Cosmos Magazine recently ran an interesting announcement from a team of Melbourne, Australia-based engineers. The team, from Monash University, in collaboration with Amaero, has developed a fully 3D printed ‘aerospike’ rocket engine.
This ‘aerospike’ design is certainly atypical of rocket engines. Most rocket engines utilize a bell-shaped configuration. The team chose to do things differently because an aerospike design “concentrates the output from the rocket engine, allowing it to maintain thrust more efficiently than [bell-shaped rocket engines.] On top of this anomaly, the rocket engine was fully 3D printed. The Project’s Lead, Graham Bell, explains why 3D printing was the “key to creating the aerospike rocket:”

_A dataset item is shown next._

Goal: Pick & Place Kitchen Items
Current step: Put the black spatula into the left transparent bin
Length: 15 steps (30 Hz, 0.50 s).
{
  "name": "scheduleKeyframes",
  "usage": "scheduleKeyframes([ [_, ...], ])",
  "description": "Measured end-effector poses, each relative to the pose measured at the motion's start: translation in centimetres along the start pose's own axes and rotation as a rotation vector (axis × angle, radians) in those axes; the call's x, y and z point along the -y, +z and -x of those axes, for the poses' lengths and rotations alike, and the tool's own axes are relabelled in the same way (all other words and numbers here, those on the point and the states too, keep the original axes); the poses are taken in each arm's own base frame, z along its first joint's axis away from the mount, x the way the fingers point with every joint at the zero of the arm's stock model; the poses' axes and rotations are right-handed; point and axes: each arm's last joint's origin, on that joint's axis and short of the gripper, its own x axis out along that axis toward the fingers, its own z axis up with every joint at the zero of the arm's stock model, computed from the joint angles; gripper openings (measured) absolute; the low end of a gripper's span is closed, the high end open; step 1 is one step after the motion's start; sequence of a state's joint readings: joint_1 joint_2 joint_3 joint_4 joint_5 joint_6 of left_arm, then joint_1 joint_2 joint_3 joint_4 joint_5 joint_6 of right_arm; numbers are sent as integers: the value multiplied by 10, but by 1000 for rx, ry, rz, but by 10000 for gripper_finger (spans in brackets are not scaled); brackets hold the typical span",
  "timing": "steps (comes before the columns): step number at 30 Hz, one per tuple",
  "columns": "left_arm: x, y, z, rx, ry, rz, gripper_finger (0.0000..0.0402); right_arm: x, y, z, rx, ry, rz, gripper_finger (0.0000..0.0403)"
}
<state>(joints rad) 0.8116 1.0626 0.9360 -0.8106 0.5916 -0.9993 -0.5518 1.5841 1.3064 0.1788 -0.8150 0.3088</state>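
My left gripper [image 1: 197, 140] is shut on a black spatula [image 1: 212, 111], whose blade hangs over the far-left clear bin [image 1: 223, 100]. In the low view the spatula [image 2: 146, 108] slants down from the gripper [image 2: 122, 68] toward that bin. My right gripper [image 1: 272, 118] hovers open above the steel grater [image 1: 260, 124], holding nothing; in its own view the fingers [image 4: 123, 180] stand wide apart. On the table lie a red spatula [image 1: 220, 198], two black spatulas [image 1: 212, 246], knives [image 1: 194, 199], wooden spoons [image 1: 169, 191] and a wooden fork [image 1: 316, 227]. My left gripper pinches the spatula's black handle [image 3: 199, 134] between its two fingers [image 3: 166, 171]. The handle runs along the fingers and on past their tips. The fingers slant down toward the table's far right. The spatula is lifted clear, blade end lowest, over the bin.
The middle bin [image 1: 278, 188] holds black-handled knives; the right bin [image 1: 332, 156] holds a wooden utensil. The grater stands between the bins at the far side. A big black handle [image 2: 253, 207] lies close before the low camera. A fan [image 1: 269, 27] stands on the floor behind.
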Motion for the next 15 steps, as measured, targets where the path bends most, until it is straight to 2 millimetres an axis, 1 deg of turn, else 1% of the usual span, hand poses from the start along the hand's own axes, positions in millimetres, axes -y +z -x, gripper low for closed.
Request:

“Designing for additive manufacture opens up a raft of possibilities. We were able to focus on the features that boost the engine’s performance, including the nozzle geometry and the embedded cooling network. These are normally balanced against the need to consider how on earth someone is going to manufacture such a complex piece of equipment. Not so with additive manufacturing.” The team only took four months to develop this rocket – which is an incredibly fast timeframe.
As a result of their success, Bell and his team have set up a new company, NextAero, in order to continue development of this 3D printed ‘aerospike’ rocket.